- [The problem]:
Determine the number of lines in the data that contain "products". Answer with that number only.

____________

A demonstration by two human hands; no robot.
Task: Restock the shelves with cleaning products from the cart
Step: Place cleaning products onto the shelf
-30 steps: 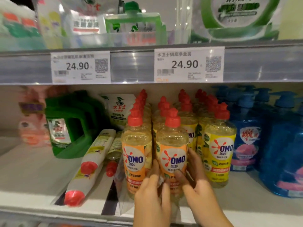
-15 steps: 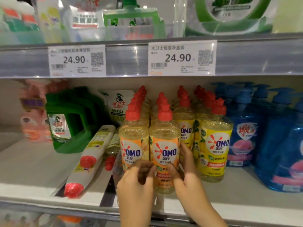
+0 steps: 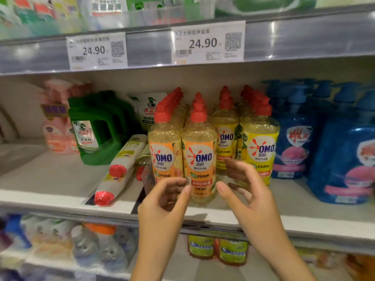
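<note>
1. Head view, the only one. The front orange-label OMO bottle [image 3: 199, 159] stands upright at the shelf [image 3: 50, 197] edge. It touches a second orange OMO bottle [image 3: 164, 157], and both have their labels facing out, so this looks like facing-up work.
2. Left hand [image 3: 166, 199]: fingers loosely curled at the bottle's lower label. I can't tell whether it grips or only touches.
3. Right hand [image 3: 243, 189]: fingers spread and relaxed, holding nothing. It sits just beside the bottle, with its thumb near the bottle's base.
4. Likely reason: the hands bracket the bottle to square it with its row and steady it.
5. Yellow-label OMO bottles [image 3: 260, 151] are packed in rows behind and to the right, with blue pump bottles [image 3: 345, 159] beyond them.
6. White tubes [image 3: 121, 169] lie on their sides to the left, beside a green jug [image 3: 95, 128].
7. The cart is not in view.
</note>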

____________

- [Exercise output]:
2